The report is part of the National Study of Learning, Voting, and Engagement (NSLVE), conducted by the Institute for Democracy & Higher Education (IDHE) at Tufts University’s Tisch College of Civic Life. The study shows that nationwide, the voting rates at participating college campuses doubled on average compared to the previous 2014 midterm.
In 2018, the average institutional voting rate among campuses in the study was 39.1 percent, nearly 20 percentage points higher than 2014’s average turnout rate of 19.7 percent. Turnout increases were widespread, with virtually all campuses seeing an increase over 2014. At 51 percent, Middlebury’s 2018 exceeded the national average by nearly 12 points.

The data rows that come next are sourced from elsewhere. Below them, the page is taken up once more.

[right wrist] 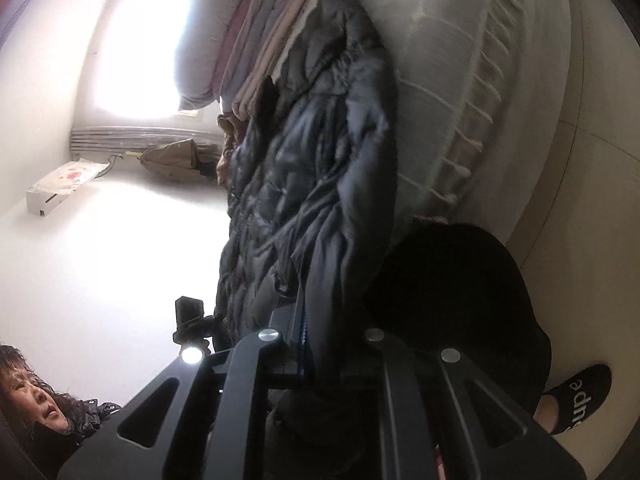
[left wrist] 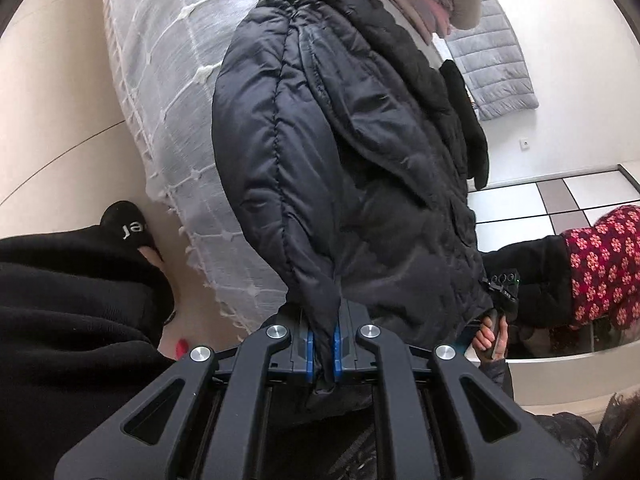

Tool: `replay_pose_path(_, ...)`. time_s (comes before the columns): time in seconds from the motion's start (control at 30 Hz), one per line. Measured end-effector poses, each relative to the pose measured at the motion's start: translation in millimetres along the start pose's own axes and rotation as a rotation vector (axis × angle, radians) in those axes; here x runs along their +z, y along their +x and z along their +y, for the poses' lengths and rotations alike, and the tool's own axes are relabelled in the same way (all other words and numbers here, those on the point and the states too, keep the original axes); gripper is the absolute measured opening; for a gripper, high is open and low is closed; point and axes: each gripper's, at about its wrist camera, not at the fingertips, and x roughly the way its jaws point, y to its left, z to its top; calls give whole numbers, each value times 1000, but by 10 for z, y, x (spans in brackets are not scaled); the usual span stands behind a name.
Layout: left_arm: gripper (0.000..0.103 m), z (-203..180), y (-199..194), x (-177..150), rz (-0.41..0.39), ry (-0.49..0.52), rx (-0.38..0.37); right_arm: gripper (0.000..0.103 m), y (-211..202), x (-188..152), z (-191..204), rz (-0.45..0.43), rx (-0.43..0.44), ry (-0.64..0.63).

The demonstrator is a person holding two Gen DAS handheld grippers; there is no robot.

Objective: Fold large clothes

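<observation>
A dark navy quilted puffer jacket (left wrist: 344,152) hangs stretched from both grippers toward the bed. My left gripper (left wrist: 322,344) is shut on a bunched edge of the jacket between its blue pads (left wrist: 307,346). In the right wrist view my right gripper (right wrist: 320,344) is shut on another edge of the same jacket (right wrist: 312,184). The far end of the jacket, with a black fuzzy collar (left wrist: 464,124), rests on the bed. The right gripper (left wrist: 494,316) also shows in the left wrist view at the jacket's other edge.
A bed with a white fringed cover (left wrist: 168,92) lies behind the jacket, with folded pink and grey bedding (right wrist: 256,36) and a pillow at its far end. The person's black-trousered leg and slipper (right wrist: 580,396) are close by. A grey quilted item (left wrist: 492,64) hangs on the wall.
</observation>
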Motion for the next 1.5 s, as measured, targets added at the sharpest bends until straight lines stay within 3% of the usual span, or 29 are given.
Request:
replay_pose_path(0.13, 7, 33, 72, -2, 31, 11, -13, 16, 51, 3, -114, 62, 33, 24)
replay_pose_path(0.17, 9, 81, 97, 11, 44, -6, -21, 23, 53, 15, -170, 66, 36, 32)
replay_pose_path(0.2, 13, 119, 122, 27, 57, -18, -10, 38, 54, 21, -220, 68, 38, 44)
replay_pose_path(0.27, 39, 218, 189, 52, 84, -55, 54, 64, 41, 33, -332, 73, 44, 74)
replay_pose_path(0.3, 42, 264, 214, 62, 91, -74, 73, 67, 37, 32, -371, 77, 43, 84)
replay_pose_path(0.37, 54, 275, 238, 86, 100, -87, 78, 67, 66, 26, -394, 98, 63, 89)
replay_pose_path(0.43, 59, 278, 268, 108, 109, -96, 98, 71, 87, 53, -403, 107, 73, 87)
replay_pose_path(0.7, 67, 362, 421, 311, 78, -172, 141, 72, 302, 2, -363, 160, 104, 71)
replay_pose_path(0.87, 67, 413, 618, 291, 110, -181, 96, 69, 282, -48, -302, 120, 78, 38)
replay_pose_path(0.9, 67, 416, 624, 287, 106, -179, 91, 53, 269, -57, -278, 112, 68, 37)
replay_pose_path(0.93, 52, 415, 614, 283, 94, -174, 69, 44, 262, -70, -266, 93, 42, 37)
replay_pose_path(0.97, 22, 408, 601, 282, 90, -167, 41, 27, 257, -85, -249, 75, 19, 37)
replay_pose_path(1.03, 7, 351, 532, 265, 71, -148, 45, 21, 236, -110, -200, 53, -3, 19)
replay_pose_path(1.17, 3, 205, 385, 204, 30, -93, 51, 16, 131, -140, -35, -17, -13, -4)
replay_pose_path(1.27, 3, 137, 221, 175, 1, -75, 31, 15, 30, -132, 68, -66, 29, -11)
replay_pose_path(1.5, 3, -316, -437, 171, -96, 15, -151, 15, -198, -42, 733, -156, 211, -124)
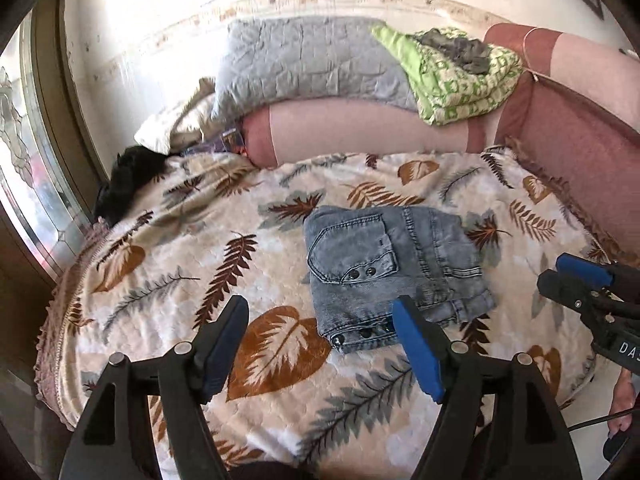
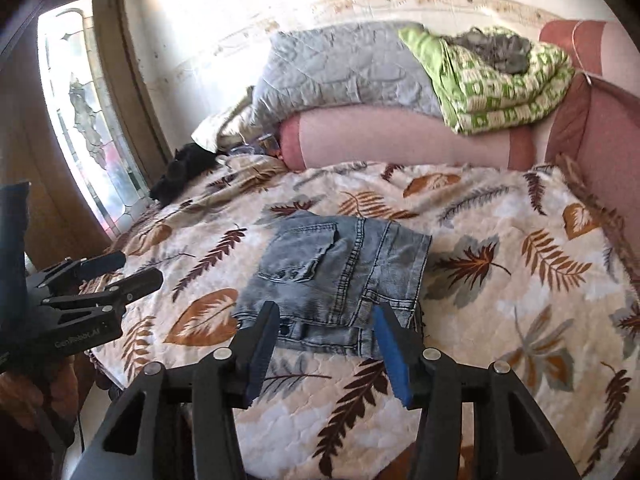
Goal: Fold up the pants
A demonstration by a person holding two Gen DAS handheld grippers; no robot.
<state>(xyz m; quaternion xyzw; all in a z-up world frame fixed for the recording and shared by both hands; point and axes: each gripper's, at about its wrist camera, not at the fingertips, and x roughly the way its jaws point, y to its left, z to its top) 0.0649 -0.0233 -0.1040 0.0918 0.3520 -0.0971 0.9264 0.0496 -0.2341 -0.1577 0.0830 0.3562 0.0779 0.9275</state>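
Folded jeans [image 1: 392, 268] are shown lying just ahead of the right gripper [image 2: 326, 322]; the left gripper [image 1: 320, 320] is offset leftward, both sets of fingers held apart and empty.

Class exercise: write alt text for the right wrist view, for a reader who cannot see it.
Folded denim pants lie on a leaf-print bedspread, just beyond the open right gripper. The left gripper hovers open at the left.
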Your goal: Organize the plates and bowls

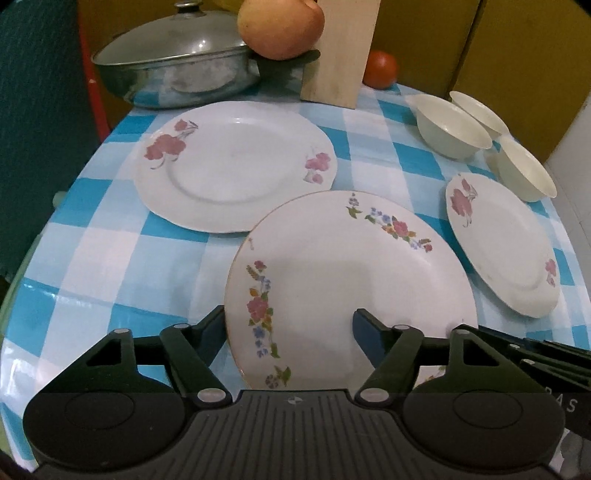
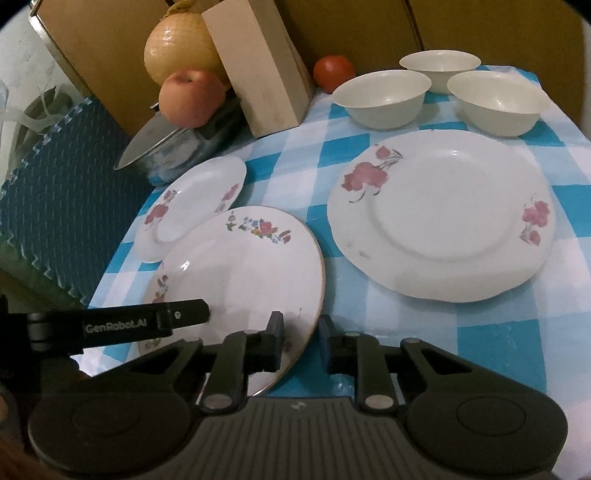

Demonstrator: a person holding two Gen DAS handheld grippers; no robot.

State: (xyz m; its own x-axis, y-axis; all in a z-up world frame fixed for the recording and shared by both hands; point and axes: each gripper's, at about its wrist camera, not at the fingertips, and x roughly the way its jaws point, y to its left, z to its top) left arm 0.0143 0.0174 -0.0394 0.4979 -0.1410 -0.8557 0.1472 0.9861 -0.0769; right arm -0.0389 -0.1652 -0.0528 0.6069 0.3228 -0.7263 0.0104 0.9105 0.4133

The NSLVE is the only national study of college-student voting. It is based on the voting records of more than 10 million students at more than 1,000 colleges and universities in all 50 states and the District of Columbia; IDHE does not receive any information that could individually identify students or how they voted. The study provides reports to participating colleges and universities, which use them to support political learning and civic engagement, as well as to identify and address gaps in political and civic participation.“Our NSLVE data represents sustained campus efforts to engage students as voters,” said Ashley Laux, program director at Middlebury’s Center for Community Engagement. “I’m pleased that the Center for Community Engagement and MiddVote’s work to raise the profile of voting on campus positively impacted participation in the 2018 midterm elections. Student energy around participating actively in our democracy through electoral engagement remains high, and we look forward to continuing the momentum in the lead-up to the 2020 presidential election.”
Middlebury’s report includes extensive data on a wide variety of factors, including by voting method, age group, education level, class year, enrollment status, gender, race/ethnicity, and field of study.